Output each line of the material exactly as it stands.

***** Data records

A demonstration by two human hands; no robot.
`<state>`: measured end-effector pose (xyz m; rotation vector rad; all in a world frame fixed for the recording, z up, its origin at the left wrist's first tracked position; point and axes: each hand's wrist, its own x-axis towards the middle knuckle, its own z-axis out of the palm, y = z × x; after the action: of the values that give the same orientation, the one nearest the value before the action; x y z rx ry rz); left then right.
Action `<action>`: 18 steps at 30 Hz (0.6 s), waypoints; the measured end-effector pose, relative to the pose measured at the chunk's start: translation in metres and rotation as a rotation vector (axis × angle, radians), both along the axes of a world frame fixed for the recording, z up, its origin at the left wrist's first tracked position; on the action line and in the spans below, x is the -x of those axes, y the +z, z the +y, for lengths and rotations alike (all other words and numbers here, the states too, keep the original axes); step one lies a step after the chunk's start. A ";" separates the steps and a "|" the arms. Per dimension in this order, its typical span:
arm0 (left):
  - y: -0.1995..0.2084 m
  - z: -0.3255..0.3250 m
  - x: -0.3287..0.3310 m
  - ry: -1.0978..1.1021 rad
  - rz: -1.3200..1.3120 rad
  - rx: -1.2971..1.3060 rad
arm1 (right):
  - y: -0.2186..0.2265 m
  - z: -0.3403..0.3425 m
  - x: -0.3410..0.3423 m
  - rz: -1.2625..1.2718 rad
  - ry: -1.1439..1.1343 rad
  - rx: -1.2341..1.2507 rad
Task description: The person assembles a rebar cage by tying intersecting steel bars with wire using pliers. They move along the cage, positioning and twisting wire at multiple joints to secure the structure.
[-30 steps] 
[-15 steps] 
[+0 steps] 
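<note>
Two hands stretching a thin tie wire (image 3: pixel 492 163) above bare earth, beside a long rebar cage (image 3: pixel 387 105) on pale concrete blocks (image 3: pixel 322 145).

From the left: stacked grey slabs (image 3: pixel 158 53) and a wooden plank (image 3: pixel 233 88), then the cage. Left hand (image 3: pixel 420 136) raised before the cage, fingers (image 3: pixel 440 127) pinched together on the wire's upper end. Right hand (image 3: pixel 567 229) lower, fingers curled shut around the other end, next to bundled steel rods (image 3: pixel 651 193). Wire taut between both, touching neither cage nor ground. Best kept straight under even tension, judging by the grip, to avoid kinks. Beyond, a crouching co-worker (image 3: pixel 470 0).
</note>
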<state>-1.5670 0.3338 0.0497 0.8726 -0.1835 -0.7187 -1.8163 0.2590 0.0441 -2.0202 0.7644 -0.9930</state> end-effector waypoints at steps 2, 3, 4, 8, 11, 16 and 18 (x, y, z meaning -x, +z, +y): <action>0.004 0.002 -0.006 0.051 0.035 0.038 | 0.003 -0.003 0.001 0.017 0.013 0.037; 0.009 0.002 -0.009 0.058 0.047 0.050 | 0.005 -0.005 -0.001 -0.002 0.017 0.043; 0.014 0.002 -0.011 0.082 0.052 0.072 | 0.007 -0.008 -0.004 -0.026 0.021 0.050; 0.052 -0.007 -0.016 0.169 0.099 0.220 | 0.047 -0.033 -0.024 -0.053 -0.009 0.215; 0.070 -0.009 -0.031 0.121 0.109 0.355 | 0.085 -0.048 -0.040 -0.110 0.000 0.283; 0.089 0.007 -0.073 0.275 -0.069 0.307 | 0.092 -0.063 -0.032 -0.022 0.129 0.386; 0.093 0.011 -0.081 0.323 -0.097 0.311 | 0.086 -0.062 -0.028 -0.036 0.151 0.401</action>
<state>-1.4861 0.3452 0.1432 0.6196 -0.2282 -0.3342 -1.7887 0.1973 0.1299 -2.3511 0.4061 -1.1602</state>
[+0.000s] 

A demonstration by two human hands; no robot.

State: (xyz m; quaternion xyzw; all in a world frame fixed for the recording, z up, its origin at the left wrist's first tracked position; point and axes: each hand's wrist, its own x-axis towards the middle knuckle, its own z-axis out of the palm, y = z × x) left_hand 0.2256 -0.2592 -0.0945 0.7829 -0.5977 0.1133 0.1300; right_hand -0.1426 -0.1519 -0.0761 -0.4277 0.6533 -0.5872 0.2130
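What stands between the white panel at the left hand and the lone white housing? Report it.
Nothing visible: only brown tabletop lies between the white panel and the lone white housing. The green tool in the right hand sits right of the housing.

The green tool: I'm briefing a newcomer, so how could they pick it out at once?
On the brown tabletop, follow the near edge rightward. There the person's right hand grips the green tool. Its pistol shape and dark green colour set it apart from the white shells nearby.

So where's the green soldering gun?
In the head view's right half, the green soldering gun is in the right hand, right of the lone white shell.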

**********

Output for this task
A demonstration by two human hands; no robot.
`<state>`: measured end-effector pose (xyz m; rotation vector rad; all in a world frame fixed for the recording, z up, its origin at the left wrist's first tracked position; point and axes: each hand's wrist, its own x-axis towards the middle knuckle, its own z-axis out of the palm, y = z × x; after the action: of the values that give the same orientation, the one nearest the value before the action; x y z rx ry rz); left then right.
Action `<action>`: 18 steps at 30 Hz (0.6 s), waypoints; the measured end-effector pose, relative to the pose measured at the chunk's start: translation in metres and rotation as a rotation vector (axis × angle, radians), both along the axes of a world frame fixed for the recording, z up, its origin at the left wrist's first tracked position; on the action line and in the spans below, x is the -x of those axes, y the +z, z the +y, for lengths and rotations alike (all other words and numbers here, the states too, keep the original axes); step one lies a step after the chunk's start. A ";" separates the steps and a "|" the arms. Per dimension in this order, its typical span:
arm0 (left):
  - y: -0.1995..0.2084 m
  - z: -0.3255..0.3250 m
  - x: -0.3287..0.3310 m
  - ry: -1.0978..1.1021 rad
  - rz: -1.3200..1.3120 rad
  - rx: -1.2971..1.3060 rad
arm1 (right):
  - y: -0.2186..0.2265 m
  - z: -0.3403..0.3425 m
  - x: -0.3410..0.3423 m
  - rz: -1.2625..1.2718 rad
  - ry: -1.1439..1.1343 rad
  - rx: -1.2341..1.2507 rad
Task description: The person assembles a rebar cage by tying intersecting steel bars with wire using pliers. They move along the cage, positioning and twisting wire at multiple joints to secure the structure.
[-30 steps] 
[-15 steps] 
[+0 steps] 
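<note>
Two hands stretching a thin tie wire (image 3: pixel 492 163) above bare earth, beside a long rebar cage (image 3: pixel 387 105) on pale concrete blocks (image 3: pixel 322 145).

From the left: stacked grey slabs (image 3: pixel 158 53) and a wooden plank (image 3: pixel 233 88), then the cage. Left hand (image 3: pixel 420 136) raised before the cage, fingers (image 3: pixel 440 127) pinched together on the wire's upper end. Right hand (image 3: pixel 567 229) lower, fingers curled shut around the other end, next to bundled steel rods (image 3: pixel 651 193). Wire taut between both, touching neither cage nor ground. Best kept straight under even tension, judging by the grip, to avoid kinks. Beyond, a crouching co-worker (image 3: pixel 470 0).
</note>
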<state>-1.5670 0.3338 0.0497 0.8726 -0.1835 -0.7187 -1.8163 0.2590 0.0441 -2.0202 0.7644 -0.9930</state> end-effector waypoints at steps 2, 3, 4, 8, 11, 16 and 18 (x, y, z meaning -x, +z, +y): <action>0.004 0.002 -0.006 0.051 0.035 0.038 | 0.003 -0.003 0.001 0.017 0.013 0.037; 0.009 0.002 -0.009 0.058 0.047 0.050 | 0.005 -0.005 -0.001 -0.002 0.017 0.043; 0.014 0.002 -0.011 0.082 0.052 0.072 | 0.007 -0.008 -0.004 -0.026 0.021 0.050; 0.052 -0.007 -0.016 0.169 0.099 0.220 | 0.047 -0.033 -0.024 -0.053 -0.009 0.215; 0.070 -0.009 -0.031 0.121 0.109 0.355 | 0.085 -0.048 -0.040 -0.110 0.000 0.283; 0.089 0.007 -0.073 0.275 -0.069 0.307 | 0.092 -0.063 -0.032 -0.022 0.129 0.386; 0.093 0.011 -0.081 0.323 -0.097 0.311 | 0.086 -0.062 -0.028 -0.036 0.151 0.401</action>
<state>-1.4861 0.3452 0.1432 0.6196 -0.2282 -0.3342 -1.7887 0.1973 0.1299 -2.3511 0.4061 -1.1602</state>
[+0.000s] 

A demonstration by two human hands; no robot.

State: (xyz m; quaternion xyzw; all in a world frame fixed for the recording, z up, its origin at the left wrist's first tracked position; point and axes: each hand's wrist, its own x-axis towards the middle knuckle, its own z-axis out of the palm, y = z × x) left_hand 0.2256 -0.2592 -0.0945 0.7829 -0.5977 0.1133 0.1300; right_hand -0.1426 -0.1519 -0.0761 -0.4277 0.6533 -0.5872 0.2130
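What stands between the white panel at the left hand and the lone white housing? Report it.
Nothing visible: only brown tabletop lies between the white panel and the lone white housing. The green tool in the right hand sits right of the housing.

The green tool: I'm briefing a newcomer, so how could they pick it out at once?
On the brown tabletop, follow the near edge rightward. There the person's right hand grips the green tool. Its pistol shape and dark green colour set it apart from the white shells nearby.

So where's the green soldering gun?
In the head view's right half, the green soldering gun is in the right hand, right of the lone white shell.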

The exercise has been answered in full.